The "good part" of the surprises and challenges that Pershing and the industry have faced over the past year is that they have "helped us sort of rethink what we're about and the direction that we're headed," he said.

The surprises "served as a catalyst to rethink again who we are, who we want to be and how to show up for all of our clients out there," he explained. That began with "listening much better and having much more focus, listening to all of you, listening to our colleagues and opening up our minds to think and rethink. [Pershing has] actually been much more inclusive as an organization and as leaders of our organization."

Pershing has also had the "opportunity to sort of catch up on where we really are and direction that we're headed," he said. One of the things he heard several advisors say was it's "sometimes difficult to work across the seams of Pershing, which really caused us to rethink how we were organized and it caused us to think about how can we realign our organization much more to be aligned with the business models that you all have," he said.

Another thing that the firm's executives had been thinking about was what's the "best way to bring all of BNY Mellon to our client relationships … so they can compete more effectively," he said. That led to the organizational structure change that Pershing announced earlier this year.

Pershing said in April it was realigning its U.S. business to address shifts it saw "in the marketplace driven by the convergence of business models and the move toward holistic wealth management." As a result, the firm became newly aligned under two main segments — Wealth Solutions and Institutional Solutions — down from three segments, one of which served broker-dealers.

2 Other Challenges

Crowley went on to note the importance of financial literacy while introducing Joan Schwartz, the firm's chief legal officer.

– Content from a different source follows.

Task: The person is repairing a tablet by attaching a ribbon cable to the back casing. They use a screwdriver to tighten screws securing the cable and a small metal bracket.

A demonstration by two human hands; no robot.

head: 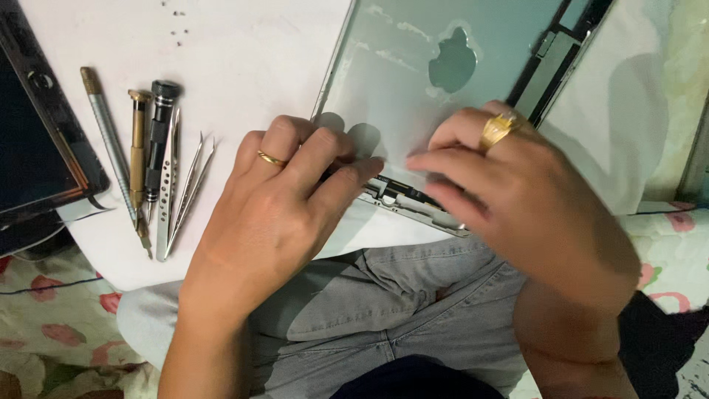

"Three quarters of consumers are struggling with some aspect of their financial lives," Schwartz said. Meanwhile, national student loan debt passed the $1 trillion mark and "Americans are responsible for self-funding their retirement plans as pension plans have become a thing of the past."

The "key" to facing these issues is "empowerment," she said. "Educating the American public on the basics of financial literacy is critical," she said, pointing as examples to basic concepts including budgeting and the power of compound interest.

She also pointed to a major challenge facing the industry, noting 44% of advisors today are over 55 years old, only 10% are under 35, and a third of advisors today plan to exit the business in the next 10 years.

"This is a real threat," she said, "not only to advisors' businesses but to investors' wealth."